*** Collected material ***
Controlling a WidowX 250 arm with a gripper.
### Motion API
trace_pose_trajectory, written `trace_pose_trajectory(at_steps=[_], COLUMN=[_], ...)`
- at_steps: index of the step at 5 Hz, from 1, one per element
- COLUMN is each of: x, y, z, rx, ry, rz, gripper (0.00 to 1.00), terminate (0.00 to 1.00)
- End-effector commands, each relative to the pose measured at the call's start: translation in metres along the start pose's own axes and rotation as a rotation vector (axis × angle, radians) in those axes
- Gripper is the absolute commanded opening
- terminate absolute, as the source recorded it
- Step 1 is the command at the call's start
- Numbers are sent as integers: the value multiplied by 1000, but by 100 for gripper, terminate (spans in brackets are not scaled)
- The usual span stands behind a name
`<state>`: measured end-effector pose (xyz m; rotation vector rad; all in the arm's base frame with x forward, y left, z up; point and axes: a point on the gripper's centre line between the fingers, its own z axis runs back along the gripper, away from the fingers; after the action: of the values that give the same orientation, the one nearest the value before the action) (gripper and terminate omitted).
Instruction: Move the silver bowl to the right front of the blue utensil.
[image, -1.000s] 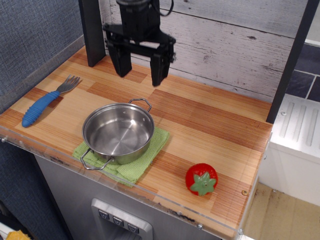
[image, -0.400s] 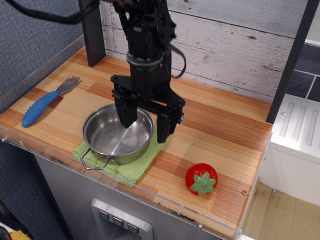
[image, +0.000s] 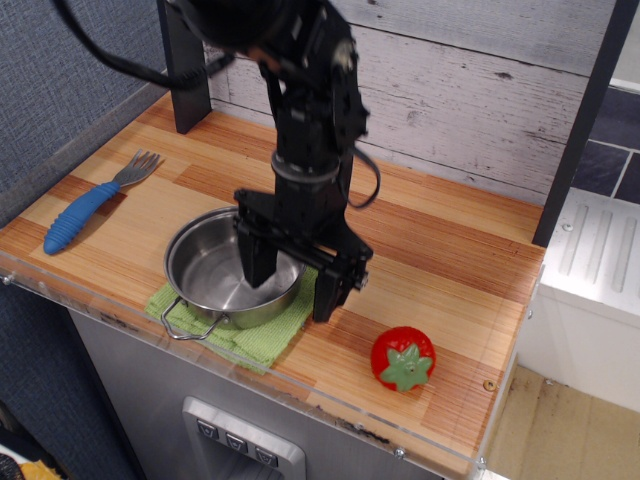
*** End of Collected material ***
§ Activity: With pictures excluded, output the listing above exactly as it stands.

§ Your response:
Controlling a WidowX 250 arm with a gripper.
### Motion API
trace_pose_trajectory, written `trace_pose_trajectory(at_steps=[_], COLUMN=[_], ...)`
- at_steps: index of the step at 5 Hz, from 1, one per element
- COLUMN is each of: x, y, z, rx, ry, rz, gripper (0.00 to 1.00), terminate (0.00 to 1.00)
- End-effector commands, each relative to the pose measured at the call's start: translation in metres along the start pose's own axes and rotation as a rotation vector (axis × angle, radians) in those axes
- Gripper is the absolute commanded opening
- terminate absolute, as the source recorded it
- Step 1 is the command at the call's start
- Numbers are sent as integers: the value multiplied by 1000, but by 100 for gripper, terminate (spans in brackets are not scaled)
- The usual span stands behind a name
`<state>`: measured end-effector pose (xyz m; rotation vector rad; all in the arm's base frame with x forward, y left, z up; point and axes: a point on the gripper's centre line between the fingers, its own z axis runs back along the gripper, away from the fingers; after the action: of the values that give the same orientation, the one nearest the value before the action) (gripper and terminate omitted).
Instruction: Move the silver bowl to the right front of the blue utensil.
[image, -1.000s] 
[image, -0.400s] 
[image, +0.000s] 

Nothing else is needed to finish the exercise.